:: About this exercise ::
Skip the pictures and repeat each line of the data exactly.
[[ Dataset section open ]]
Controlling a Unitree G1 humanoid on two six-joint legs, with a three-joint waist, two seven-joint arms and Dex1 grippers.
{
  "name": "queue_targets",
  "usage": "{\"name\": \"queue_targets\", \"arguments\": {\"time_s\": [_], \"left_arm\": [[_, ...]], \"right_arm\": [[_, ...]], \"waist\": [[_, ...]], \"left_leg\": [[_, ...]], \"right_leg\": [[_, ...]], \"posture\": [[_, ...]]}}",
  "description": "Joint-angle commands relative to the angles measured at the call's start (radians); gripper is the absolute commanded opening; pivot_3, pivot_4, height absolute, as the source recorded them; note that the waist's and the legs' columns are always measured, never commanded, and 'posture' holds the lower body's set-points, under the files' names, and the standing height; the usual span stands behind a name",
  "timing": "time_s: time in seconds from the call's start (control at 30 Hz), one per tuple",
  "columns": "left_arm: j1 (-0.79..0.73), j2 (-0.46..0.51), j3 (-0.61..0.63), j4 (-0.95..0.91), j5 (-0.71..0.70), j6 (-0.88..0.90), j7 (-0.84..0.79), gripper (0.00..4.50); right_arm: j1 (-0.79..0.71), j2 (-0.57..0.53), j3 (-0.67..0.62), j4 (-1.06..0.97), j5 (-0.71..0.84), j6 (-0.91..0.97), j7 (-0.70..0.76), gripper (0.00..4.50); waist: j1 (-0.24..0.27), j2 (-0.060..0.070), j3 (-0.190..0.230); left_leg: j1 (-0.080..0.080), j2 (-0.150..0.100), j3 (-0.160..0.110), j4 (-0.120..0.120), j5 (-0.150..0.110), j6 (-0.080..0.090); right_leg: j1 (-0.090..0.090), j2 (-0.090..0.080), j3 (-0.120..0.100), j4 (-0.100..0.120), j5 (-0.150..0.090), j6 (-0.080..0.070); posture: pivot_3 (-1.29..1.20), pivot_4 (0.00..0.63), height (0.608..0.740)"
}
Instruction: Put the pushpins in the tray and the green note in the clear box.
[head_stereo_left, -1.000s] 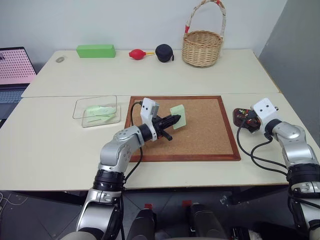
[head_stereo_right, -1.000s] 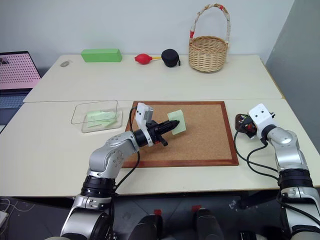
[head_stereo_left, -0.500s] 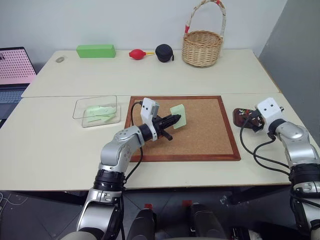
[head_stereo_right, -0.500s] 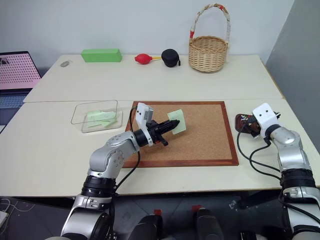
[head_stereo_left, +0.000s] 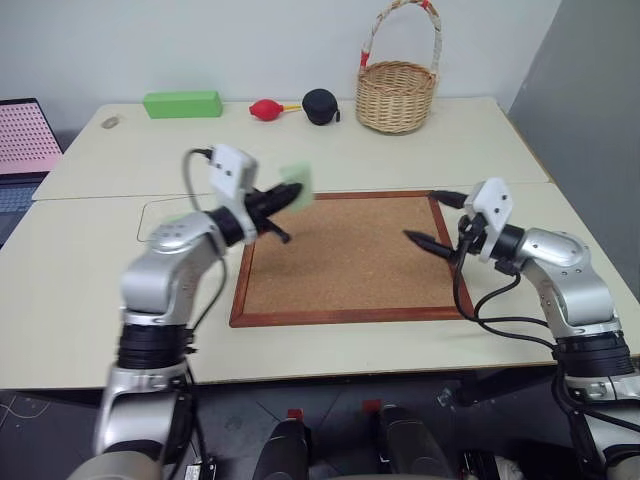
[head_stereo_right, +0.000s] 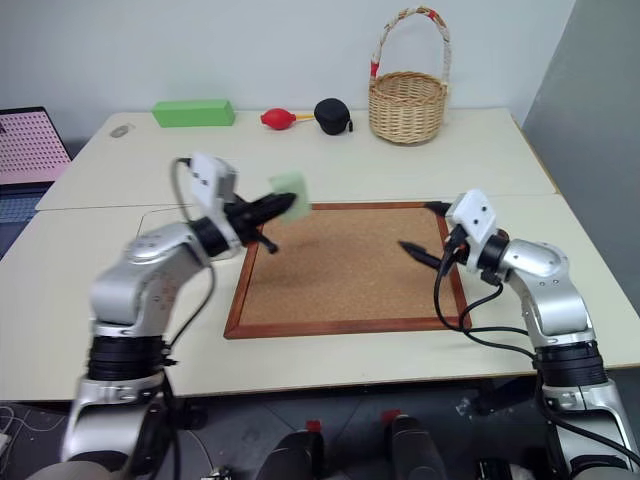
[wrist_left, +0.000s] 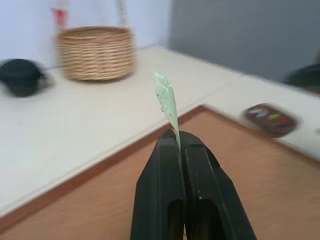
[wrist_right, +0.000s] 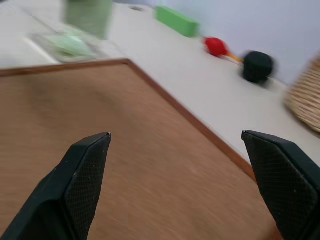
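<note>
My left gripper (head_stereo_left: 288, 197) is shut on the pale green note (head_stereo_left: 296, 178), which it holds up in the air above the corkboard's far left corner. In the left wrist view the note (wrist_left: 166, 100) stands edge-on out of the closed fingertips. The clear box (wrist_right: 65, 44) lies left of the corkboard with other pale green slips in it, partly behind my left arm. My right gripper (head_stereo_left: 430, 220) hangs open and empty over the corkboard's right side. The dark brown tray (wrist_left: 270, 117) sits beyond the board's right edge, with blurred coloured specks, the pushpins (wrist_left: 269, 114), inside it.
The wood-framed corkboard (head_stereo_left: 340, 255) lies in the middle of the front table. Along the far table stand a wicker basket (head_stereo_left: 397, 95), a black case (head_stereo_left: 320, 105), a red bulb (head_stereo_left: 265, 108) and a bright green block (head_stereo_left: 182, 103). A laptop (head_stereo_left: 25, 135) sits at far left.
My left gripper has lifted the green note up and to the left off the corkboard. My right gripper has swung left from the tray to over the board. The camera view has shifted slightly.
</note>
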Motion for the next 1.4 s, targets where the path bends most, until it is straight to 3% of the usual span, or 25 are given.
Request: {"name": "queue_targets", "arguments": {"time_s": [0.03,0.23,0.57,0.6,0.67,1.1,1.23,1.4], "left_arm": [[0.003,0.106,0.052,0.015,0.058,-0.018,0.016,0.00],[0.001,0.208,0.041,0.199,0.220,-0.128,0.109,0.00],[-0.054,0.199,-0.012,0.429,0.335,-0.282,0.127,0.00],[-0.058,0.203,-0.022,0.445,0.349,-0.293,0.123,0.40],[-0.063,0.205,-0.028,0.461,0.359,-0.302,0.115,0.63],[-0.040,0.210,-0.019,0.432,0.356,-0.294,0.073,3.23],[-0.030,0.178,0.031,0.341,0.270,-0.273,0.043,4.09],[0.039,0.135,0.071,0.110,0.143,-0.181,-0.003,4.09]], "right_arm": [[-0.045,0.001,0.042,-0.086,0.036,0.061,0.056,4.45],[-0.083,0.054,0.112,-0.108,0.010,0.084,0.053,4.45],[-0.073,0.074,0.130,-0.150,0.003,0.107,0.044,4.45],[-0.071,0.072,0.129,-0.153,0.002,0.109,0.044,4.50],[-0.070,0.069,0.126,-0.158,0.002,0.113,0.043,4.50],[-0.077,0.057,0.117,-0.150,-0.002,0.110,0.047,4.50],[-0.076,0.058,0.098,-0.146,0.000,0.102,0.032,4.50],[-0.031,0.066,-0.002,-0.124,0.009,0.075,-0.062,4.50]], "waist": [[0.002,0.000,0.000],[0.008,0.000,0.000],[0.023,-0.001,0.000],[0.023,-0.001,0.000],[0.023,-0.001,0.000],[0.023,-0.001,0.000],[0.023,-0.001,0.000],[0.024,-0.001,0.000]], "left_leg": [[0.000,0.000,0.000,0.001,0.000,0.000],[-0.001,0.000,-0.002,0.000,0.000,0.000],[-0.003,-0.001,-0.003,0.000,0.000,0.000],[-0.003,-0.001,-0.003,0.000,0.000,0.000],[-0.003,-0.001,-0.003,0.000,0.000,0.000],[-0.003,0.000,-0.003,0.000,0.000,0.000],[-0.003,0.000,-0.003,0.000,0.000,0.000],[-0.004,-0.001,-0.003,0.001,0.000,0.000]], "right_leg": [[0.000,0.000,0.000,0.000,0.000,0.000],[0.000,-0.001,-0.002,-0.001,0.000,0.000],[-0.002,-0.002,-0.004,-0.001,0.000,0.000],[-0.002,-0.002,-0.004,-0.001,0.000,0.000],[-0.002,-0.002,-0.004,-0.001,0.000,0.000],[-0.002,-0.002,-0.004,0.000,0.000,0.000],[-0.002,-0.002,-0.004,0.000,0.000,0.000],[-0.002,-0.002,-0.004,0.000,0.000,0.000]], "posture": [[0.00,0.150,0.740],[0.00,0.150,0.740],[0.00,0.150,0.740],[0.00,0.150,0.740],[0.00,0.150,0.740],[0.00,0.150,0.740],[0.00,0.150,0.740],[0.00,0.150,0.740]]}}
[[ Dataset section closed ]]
:: Response to the task ::
Controlling a Unitree G1 humanoid on two six-joint legs, with a three-joint waist, two seven-joint arms and Dex1 grippers.
{
  "name": "queue_targets",
  "usage": "{\"name\": \"queue_targets\", \"arguments\": {\"time_s\": [_], \"left_arm\": [[_, ...]], \"right_arm\": [[_, ...]], \"waist\": [[_, ...]], \"left_leg\": [[_, ...]], \"right_leg\": [[_, ...]], \"posture\": [[_, ...]]}}",
  "description": "Joint-angle commands relative to the angles measured at the call's start (radians); gripper is the absolute commanded opening; pivot_3, pivot_4, height absolute, as the source recorded them; note that the waist's and the legs' columns are always measured, never commanded, and 'posture' holds the lower body's set-points, under the files' names, and the standing height; the usual span stands behind a name",
  "timing": "time_s: time in seconds from the call's start (control at 30 Hz), one per tuple",
  "columns": "left_arm: j1 (-0.79..0.73), j2 (-0.46..0.51), j3 (-0.61..0.63), j4 (-0.95..0.91), j5 (-0.71..0.70), j6 (-0.88..0.90), j7 (-0.84..0.79), gripper (0.00..4.50); right_arm: j1 (-0.79..0.71), j2 (-0.57..0.53), j3 (-0.67..0.62), j4 (-1.06..0.97), j5 (-0.71..0.84), j6 (-0.91..0.97), j7 (-0.70..0.76), gripper (0.00..4.50); waist: j1 (-0.24..0.27), j2 (-0.060..0.070), j3 (-0.190..0.230); left_leg: j1 (-0.080..0.080), j2 (-0.150..0.100), j3 (-0.160..0.110), j4 (-0.120..0.120), j5 (-0.150..0.110), j6 (-0.080..0.090); right_leg: j1 (-0.090..0.090), j2 (-0.090..0.080), j3 (-0.120..0.100), j4 (-0.100..0.120), j5 (-0.150..0.090), j6 (-0.080..0.070); posture: pivot_3 (-1.29..1.20), pivot_4 (0.00..0.63), height (0.608..0.740)"
}
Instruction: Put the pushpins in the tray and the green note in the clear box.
[head_stereo_left, -1.000s] 
[head_stereo_right, -1.000s] 
[head_stereo_left, -0.500s] 
[head_stereo_right, -0.500s] 
[head_stereo_left, +0.000s] 
[head_stereo_right, +0.000s] 
[wrist_left, +0.000s] 
[wrist_right, +0.000s] 
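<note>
My left gripper (head_stereo_left: 288, 197) is shut on the pale green note (head_stereo_left: 296, 178), which it holds up in the air above the corkboard's far left corner. In the left wrist view the note (wrist_left: 166, 100) stands edge-on out of the closed fingertips. The clear box (wrist_right: 65, 44) lies left of the corkboard with other pale green slips in it, partly behind my left arm. My right gripper (head_stereo_left: 430, 220) hangs open and empty over the corkboard's right side. The dark brown tray (wrist_left: 270, 117) sits beyond the board's right edge, with blurred coloured specks, the pushpins (wrist_left: 269, 114), inside it.
The wood-framed corkboard (head_stereo_left: 340, 255) lies in the middle of the front table. Along the far table stand a wicker basket (head_stereo_left: 397, 95), a black case (head_stereo_left: 320, 105), a red bulb (head_stereo_left: 265, 108) and a bright green block (head_stereo_left: 182, 103). A laptop (head_stereo_left: 25, 135) sits at far left.
My left gripper has lifted the green note up and to the left off the corkboard. My right gripper has swung left from the tray to over the board. The camera view has shifted slightly.
</note>
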Motion for the next 1.4 s, targets where the path bends most, until it is straight to 3% of the usual span, or 25 are given.
Request: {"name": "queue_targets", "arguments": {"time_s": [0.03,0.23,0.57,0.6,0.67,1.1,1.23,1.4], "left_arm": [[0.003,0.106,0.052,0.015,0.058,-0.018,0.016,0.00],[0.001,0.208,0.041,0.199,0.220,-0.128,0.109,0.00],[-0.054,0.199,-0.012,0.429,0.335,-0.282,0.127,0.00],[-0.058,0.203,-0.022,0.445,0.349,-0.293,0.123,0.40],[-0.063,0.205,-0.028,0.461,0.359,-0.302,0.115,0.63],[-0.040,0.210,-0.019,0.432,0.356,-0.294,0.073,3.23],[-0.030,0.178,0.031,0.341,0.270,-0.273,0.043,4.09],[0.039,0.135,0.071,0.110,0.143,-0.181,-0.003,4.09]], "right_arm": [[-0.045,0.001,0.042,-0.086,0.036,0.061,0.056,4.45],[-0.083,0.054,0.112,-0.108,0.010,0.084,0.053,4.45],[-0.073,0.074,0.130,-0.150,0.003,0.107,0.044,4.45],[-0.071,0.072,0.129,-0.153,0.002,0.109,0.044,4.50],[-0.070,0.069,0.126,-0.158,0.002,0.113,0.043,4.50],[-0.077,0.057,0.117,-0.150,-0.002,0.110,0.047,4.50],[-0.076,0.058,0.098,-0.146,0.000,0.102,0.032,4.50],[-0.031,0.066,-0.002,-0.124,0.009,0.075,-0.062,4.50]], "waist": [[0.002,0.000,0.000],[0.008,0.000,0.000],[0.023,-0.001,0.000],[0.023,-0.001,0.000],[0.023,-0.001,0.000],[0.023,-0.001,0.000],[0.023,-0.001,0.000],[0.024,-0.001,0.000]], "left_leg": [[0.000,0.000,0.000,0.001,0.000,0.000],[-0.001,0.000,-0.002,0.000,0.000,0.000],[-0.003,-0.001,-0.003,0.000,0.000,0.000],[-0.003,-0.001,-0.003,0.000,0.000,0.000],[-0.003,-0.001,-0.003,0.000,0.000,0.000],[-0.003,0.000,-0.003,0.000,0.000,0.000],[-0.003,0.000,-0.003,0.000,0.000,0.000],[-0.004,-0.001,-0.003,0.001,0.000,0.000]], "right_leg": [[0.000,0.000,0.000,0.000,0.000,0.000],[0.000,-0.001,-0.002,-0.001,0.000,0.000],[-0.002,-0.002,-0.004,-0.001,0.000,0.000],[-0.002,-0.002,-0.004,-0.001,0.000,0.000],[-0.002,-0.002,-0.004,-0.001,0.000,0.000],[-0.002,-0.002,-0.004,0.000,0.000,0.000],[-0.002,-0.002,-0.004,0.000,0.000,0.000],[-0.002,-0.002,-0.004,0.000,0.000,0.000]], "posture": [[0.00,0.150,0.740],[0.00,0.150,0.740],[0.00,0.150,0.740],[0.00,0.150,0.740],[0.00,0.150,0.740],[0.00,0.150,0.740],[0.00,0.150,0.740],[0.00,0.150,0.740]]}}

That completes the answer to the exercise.